A Notarist might witness a painter creating a portrait and respond not with a photograph of the canvas but with a short composition — a piece of music reflecting the pace, tension, and atmosphere of the room while the work was made. The resulting record would say nothing forensic about the painting. It would say something true about the experience of watching it come into being.
This record is the artwork.
It is not legal evidence.
It does not claim objectivity.
It does not attempt technological verification.
Its credibility derives from something simpler and older:
a human being chose to be there and to pay attention.
Where photography sought to eliminate subjectivity, notarist practice embraces it. Imperfection becomes part of the signal. The value lies not in forensic accuracy but in the existence of a witnessed moment.
In this sense, Notarism is not an evolution of documentary media. It is a re-humanization of witnessing.
Is such a practice reasonable in an age of synthetic records?
Consider the trajectory of trust mechanisms over the past two centuries.
- Mechanical recording expanded belief in documentation.
- Digital manipulation introduced skepticism.
- Generative systems now challenge the assumption that records correspond to events at all.
Technological responses will continue — and should. But they operate within the same domain as the systems they seek to regulate.
Human witnessing operates in a different domain: that of embodied presence, mutual awareness, and interpersonal accountability.
A machine can generate a representation. A machine cannot experience being there.
As digital artifacts become infinitely reproducible, lived moments may acquire new cultural value.

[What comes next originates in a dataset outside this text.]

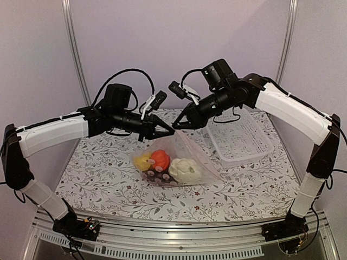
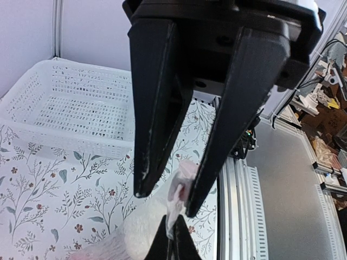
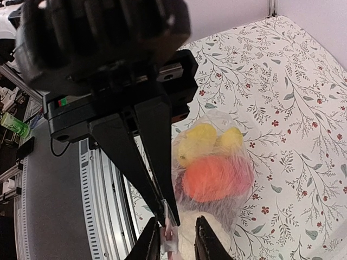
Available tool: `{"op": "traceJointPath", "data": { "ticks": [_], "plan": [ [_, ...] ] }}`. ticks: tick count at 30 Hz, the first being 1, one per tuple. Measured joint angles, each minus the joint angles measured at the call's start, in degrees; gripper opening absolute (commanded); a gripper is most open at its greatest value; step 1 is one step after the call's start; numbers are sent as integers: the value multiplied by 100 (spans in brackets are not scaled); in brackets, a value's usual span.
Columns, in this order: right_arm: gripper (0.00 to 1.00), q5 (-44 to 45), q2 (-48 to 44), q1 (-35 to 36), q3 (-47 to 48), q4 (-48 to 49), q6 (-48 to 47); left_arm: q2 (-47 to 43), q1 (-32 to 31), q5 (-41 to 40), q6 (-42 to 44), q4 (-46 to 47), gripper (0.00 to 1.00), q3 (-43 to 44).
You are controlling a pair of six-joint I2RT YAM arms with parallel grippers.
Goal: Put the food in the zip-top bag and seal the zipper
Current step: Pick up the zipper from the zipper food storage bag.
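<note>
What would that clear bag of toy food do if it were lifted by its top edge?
It would probably sag and fold: the zip-top bag looks thin and crinkled, rising slackly to where the right fingers pinch its mouth edge. The food would likely slide into the lowest corner, since the pieces lie loose inside. The smooth plastic might also slip from a light pinch.

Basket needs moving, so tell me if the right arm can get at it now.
Probably not yet: the basket lies unobstructed beside the right claw, but that claw is shut on the zip-top bag.
</note>
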Motion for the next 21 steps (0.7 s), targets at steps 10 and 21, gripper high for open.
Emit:
{"op": "traceJointPath", "data": {
  "ticks": [10,21],
  "plan": [
    [22,11,0,0,0,-92,42,0,0,-2,-42,0,0,0],
    [6,68,-15,24,-2,-160,35,0,0,-7,-101,7,10,2]
  ]
}}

Presence itself may become a scarce resource.
Historically, when human needs shift, symbolic practices shift with them. New rituals, new media, and new art forms emerge to stabilize experience.
If early art stabilized memory, and photography stabilized representation, emerging practices like Notarism may succeed at stabilizing belief.
Notarism
Notarism began as a concept in 2022 and has developed gradually as an open practice. It has no governing body and no certification process. Anyone can act as a witness. The medium is attention.

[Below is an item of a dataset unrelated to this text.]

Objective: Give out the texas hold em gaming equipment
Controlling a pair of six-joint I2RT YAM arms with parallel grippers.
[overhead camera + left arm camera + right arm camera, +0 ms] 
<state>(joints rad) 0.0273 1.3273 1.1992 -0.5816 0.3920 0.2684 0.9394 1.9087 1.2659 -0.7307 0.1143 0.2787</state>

This weekend, I will be standing at Hermosa Beach Pier with a small stack of cards, a pen, and a stamp. If someone chooses to stop, I will witness their presence at that location and moment, then hand them a signed record. I keep nothing. They leave with the only copy.
It is a modest gesture. But I intend to repeat it, in different places, with different passers-by, because I believe people will recognize the value of being witnessed, even before they have language for why.
Today, as synthetic systems make it possible to fabricate any record, the simple act of one human being deliberately paying attention to another may become meaningful again.
Trust has always had an aesthetic — from clay seals to wax impressions to photographic likenesses. In our time, that aesthetic may shift once more. Not toward more perfect representations, but toward more credible experiences.
And that shift, if it continues, may itself become art.